TO DO
The response must consist of the lines below from the one with "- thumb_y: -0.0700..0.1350" through the one with "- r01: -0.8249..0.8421", exactly as they appear and with both ends kept.
*** Opening GIVEN DATA ***
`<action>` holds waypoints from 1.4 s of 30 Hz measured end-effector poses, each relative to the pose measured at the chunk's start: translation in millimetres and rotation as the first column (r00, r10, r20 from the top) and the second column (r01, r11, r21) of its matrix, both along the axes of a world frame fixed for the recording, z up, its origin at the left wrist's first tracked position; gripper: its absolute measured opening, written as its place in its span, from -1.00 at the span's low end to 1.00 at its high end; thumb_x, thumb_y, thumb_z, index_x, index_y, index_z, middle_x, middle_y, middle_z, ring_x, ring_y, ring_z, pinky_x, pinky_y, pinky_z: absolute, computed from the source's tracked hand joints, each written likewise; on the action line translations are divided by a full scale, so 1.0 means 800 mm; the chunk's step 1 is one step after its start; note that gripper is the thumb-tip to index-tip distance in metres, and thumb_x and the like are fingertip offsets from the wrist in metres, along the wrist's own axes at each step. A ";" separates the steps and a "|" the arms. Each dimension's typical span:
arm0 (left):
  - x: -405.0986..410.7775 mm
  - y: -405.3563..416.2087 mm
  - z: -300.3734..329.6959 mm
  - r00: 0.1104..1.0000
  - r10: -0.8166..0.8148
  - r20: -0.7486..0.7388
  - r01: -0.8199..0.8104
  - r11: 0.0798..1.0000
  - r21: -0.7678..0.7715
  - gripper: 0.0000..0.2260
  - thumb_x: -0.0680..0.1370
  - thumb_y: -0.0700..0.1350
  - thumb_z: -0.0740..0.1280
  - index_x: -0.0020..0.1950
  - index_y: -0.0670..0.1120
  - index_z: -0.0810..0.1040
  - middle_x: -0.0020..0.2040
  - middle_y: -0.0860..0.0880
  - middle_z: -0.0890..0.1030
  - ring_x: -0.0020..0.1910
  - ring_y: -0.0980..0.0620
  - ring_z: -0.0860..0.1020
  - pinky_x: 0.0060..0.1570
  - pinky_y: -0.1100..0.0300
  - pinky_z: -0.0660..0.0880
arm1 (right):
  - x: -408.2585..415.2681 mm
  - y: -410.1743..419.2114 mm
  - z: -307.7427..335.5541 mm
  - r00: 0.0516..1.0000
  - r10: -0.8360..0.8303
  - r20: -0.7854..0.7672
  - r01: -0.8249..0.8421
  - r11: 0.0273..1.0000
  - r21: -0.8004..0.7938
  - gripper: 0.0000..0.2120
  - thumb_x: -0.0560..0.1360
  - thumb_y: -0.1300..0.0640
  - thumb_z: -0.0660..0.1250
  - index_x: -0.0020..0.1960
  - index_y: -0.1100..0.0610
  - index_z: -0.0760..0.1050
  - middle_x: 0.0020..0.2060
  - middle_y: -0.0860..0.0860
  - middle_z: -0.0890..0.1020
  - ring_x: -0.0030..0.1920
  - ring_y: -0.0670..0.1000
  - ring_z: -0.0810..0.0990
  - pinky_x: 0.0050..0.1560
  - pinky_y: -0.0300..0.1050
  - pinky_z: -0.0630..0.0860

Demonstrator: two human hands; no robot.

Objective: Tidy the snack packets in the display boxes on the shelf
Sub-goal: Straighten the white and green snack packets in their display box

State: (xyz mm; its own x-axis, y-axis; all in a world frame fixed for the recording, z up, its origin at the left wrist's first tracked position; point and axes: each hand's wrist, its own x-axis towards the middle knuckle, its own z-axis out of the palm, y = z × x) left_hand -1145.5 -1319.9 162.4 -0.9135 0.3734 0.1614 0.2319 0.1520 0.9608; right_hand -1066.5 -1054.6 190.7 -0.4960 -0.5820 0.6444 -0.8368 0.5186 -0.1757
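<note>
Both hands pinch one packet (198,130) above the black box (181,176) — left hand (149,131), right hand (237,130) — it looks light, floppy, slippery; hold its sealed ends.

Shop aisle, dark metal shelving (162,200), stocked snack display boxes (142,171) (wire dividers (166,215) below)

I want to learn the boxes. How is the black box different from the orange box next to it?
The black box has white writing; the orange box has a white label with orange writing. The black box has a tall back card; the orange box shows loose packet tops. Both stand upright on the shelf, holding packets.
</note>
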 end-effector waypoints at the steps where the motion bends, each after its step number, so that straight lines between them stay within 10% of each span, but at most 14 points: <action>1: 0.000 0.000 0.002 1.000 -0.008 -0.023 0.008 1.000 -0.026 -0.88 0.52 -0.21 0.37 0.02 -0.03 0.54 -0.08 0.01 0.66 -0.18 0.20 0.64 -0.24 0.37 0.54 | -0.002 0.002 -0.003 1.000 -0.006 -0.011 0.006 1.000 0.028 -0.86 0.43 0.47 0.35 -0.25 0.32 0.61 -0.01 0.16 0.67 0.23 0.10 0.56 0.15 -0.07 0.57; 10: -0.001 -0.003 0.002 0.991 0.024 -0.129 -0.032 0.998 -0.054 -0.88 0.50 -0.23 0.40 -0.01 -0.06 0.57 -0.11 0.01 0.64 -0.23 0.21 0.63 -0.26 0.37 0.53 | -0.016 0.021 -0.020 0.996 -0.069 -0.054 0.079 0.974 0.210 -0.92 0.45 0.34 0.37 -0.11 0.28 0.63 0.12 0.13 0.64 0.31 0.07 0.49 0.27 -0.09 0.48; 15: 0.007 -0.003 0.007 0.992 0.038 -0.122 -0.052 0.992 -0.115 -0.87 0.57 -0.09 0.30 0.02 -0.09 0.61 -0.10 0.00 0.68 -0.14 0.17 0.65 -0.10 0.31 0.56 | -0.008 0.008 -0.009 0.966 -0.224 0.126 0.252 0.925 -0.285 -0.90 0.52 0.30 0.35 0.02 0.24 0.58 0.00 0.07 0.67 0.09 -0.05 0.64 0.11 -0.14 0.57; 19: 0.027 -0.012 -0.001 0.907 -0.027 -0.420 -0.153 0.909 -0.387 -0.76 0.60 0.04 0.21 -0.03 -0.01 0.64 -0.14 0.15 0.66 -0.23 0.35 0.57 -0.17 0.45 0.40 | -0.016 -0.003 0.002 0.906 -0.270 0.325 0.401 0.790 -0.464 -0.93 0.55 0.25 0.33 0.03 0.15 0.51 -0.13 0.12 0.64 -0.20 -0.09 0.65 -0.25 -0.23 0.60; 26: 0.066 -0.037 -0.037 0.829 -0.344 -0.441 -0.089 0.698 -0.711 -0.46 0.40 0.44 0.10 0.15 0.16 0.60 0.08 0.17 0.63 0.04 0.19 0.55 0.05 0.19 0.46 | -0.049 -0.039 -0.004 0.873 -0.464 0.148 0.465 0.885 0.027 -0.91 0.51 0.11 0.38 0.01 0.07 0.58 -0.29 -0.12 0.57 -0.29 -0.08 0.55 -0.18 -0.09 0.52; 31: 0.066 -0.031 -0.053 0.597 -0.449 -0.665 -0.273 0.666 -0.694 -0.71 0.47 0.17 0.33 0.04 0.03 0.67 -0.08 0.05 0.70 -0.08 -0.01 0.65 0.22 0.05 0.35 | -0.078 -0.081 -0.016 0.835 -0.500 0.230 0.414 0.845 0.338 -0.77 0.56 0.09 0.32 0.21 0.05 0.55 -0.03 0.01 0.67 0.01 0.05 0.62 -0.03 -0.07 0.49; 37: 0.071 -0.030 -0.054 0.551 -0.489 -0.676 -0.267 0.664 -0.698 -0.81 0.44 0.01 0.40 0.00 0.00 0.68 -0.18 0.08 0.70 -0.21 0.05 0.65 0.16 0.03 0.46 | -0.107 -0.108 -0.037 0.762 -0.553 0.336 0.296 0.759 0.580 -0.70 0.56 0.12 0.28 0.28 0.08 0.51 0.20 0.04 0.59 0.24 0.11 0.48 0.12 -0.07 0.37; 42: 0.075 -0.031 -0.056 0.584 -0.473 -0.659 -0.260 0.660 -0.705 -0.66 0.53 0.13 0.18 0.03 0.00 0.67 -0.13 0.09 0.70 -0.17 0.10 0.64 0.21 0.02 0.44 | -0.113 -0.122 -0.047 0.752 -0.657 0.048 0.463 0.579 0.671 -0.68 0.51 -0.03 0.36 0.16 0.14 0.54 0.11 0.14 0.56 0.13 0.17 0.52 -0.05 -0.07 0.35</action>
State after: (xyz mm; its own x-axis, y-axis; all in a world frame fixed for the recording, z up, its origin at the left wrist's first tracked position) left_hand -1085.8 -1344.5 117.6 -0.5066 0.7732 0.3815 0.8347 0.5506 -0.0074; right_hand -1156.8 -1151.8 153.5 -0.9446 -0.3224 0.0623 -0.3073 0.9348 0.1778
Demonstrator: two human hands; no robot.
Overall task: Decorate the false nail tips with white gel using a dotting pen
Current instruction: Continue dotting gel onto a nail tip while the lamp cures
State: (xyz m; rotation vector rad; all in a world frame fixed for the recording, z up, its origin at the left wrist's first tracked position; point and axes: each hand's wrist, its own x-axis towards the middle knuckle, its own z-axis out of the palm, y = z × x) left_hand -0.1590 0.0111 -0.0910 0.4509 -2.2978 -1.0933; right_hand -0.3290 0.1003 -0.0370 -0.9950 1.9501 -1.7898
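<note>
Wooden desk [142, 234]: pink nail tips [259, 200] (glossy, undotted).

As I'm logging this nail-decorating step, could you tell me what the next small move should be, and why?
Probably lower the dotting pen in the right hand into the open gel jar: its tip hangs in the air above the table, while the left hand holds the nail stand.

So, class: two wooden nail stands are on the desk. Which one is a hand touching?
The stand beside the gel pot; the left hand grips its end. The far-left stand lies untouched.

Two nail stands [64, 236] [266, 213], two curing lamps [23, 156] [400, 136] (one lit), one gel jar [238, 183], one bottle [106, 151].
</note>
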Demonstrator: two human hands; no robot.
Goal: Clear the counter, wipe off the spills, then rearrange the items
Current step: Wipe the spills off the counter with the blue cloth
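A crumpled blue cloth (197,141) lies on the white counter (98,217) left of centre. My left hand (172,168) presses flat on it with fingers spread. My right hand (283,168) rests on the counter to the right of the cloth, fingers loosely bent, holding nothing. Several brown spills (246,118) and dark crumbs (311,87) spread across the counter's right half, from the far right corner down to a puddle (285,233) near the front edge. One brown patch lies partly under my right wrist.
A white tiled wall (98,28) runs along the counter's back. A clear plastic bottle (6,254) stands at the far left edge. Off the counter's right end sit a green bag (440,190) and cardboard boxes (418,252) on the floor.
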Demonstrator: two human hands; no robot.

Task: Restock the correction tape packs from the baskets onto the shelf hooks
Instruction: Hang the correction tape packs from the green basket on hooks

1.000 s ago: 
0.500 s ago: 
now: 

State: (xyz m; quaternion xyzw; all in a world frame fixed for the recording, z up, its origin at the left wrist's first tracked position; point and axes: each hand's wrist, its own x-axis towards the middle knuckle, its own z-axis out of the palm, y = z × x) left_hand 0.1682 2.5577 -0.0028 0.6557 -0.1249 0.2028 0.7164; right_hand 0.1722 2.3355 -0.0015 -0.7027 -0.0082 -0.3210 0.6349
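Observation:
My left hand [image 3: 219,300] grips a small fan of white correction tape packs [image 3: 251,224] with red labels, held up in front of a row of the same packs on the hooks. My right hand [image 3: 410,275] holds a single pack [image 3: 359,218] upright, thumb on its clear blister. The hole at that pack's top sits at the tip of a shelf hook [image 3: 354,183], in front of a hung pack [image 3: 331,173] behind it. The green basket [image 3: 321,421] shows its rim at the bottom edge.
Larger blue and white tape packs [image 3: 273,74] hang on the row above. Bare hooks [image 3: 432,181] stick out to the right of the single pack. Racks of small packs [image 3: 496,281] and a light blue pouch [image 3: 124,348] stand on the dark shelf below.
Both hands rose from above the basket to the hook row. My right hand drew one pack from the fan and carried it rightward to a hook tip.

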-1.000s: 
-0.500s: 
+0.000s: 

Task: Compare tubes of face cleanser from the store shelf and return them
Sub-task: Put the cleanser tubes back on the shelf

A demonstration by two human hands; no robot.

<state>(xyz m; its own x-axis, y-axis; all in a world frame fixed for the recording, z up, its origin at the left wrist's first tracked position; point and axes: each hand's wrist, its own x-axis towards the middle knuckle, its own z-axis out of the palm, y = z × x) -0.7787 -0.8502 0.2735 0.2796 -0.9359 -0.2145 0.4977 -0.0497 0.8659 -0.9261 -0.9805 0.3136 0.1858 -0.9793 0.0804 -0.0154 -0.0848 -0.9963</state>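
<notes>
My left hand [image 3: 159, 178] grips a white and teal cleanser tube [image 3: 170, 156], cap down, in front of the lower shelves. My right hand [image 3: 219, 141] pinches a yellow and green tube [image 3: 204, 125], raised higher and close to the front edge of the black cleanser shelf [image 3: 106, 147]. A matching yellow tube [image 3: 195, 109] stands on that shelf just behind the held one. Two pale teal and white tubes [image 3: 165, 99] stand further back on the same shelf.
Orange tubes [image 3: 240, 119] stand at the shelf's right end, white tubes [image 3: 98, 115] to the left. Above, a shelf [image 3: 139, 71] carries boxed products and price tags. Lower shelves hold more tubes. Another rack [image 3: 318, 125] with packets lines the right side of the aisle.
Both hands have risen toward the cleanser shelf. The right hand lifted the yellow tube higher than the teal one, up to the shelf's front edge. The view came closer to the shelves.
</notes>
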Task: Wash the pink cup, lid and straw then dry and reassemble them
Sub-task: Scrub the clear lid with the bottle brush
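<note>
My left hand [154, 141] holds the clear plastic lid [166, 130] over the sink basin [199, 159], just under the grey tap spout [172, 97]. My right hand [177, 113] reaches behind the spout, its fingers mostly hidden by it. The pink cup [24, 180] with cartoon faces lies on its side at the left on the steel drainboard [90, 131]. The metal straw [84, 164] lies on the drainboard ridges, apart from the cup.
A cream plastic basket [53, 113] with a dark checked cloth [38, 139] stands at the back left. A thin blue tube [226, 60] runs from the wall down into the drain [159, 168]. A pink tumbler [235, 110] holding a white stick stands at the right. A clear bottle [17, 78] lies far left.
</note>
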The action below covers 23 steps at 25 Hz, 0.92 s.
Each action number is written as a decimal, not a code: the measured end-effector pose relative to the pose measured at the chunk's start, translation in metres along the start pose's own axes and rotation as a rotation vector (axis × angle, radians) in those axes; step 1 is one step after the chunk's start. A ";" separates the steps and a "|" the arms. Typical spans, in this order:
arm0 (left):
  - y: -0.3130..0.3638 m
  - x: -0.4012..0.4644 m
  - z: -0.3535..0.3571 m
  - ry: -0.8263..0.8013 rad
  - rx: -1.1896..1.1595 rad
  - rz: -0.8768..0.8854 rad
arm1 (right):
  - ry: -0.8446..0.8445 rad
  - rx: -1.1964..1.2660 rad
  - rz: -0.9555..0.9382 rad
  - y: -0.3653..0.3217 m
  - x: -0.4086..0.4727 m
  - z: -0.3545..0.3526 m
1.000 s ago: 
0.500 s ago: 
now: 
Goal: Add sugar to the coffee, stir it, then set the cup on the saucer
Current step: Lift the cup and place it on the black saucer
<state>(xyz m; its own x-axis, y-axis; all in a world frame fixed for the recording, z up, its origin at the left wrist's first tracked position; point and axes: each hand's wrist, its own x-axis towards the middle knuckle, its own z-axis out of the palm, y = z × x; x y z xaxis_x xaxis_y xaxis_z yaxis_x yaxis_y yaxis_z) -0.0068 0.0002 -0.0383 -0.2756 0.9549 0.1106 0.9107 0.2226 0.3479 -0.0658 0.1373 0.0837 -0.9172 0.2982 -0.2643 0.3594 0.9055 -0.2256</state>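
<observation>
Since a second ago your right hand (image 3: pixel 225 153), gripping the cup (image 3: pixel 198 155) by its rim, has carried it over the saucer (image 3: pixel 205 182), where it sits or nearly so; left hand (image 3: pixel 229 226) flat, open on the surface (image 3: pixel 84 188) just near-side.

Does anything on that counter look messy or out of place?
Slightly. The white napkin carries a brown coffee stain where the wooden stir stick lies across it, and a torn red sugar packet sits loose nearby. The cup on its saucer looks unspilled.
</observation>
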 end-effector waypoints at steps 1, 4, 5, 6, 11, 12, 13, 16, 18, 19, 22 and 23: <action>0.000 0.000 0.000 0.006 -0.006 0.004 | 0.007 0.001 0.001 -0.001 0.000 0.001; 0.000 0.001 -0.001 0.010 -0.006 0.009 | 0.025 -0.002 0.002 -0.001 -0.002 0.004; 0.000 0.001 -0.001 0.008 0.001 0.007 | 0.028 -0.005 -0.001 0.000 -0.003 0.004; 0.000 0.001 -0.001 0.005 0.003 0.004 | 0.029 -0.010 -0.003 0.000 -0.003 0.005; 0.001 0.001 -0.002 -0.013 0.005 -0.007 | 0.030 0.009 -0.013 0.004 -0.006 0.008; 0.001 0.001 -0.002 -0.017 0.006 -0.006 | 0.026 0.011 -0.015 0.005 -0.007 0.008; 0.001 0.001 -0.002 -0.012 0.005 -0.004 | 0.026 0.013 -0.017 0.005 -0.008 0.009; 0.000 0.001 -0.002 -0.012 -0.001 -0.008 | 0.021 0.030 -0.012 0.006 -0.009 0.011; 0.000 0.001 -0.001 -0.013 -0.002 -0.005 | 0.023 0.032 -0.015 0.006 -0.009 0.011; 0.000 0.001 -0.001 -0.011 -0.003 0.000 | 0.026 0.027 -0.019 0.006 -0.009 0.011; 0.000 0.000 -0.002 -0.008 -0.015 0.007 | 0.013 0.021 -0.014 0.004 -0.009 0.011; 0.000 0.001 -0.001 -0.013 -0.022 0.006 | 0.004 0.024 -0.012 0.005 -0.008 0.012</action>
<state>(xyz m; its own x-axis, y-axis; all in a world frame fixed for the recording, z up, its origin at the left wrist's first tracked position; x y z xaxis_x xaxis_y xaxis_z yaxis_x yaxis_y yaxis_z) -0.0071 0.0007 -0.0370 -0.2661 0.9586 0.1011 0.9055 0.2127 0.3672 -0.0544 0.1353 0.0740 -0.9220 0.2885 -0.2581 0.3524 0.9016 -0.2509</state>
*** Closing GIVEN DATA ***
COMPLETED EXERCISE
  - thumb_y: -0.0700..0.1350
  - thumb_z: -0.0740..0.1280
  - index_x: -0.0020..0.1950
  - index_y: -0.0670..0.1120
  - index_z: -0.0810..0.1040
  - middle_x: -0.0020..0.2040
  - middle_y: -0.0860..0.0880
  - middle_z: -0.0890..0.1030
  - ring_x: -0.0020..0.1910
  - ring_y: -0.0980..0.0620
  - ring_z: -0.0860..0.1020
  - pinky_x: 0.0060..0.1570
  - pinky_y: -0.1100..0.0300
  - pinky_z: -0.0660..0.0880
arm1 (right):
  - x: -408.2585..415.2681 mm
  - y: -410.1743..419.2114 mm
  - z: -307.7427..335.5541 mm
  - r00: 0.0516..1.0000
  - r10: -0.8360..0.8303
  - r20: -0.7854..0.7672
  - r01: -0.8249..0.8421

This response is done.